### GOAL OF THE EXERCISE
Those lines of the material below that fall between its first line and the line with "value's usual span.", both included, are to be repeated exactly.

### DATA EXTRACT

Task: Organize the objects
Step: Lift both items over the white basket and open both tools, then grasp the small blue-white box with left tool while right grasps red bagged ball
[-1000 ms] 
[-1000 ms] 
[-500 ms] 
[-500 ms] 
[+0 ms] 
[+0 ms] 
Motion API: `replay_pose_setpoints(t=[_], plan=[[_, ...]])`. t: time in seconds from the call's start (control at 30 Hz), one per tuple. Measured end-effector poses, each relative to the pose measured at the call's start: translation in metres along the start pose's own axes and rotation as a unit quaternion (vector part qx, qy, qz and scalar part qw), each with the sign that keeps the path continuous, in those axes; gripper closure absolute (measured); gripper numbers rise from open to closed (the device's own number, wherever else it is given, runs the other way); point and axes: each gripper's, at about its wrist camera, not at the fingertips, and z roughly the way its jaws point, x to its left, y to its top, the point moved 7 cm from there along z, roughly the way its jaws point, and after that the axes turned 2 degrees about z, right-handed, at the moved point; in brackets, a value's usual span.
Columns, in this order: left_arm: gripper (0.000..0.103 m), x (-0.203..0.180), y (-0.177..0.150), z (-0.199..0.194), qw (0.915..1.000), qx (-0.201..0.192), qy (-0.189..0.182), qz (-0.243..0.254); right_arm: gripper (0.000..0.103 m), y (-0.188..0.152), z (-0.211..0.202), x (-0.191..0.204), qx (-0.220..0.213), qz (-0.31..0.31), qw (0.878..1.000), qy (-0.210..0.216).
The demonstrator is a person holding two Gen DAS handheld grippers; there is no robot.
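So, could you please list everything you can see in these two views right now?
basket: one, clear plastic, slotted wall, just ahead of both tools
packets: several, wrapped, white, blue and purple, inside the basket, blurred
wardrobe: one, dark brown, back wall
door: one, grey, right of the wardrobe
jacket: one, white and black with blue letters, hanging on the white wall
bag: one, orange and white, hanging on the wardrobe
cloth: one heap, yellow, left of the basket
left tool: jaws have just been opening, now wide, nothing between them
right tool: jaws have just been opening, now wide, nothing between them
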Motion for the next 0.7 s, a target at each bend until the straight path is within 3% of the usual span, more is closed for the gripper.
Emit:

### SOLUTION TO THIS PROBLEM
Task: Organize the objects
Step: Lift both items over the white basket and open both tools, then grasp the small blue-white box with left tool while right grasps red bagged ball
[-1000 ms] 
[-1000 ms] 
[-500 ms] 
[-500 ms] 
[+0 ms] 
[+0 ms] 
Motion API: `replay_pose_setpoints(t=[_], plan=[[_, ...]])`. t: time in seconds from the call's start (control at 30 Hz), one per tuple. Measured end-effector poses, each relative to the pose measured at the call's start: translation in metres along the start pose's own axes and rotation as a unit quaternion (vector part qx, qy, qz and scalar part qw), each with the sign that keeps the path continuous, in those axes; gripper closure absolute (measured); gripper numbers rise from open to closed (the device's own number, wherever else it is given, runs the other way); point and axes: each gripper's, at about its wrist camera, not at the fingertips, and z roughly the way its jaws point, x to its left, y to its top, the point moved 7 cm from there along z, roughly the way its jaws point, and after that the axes turned 2 degrees about z, right-handed, at the moved point; in brackets, a value's usual span.

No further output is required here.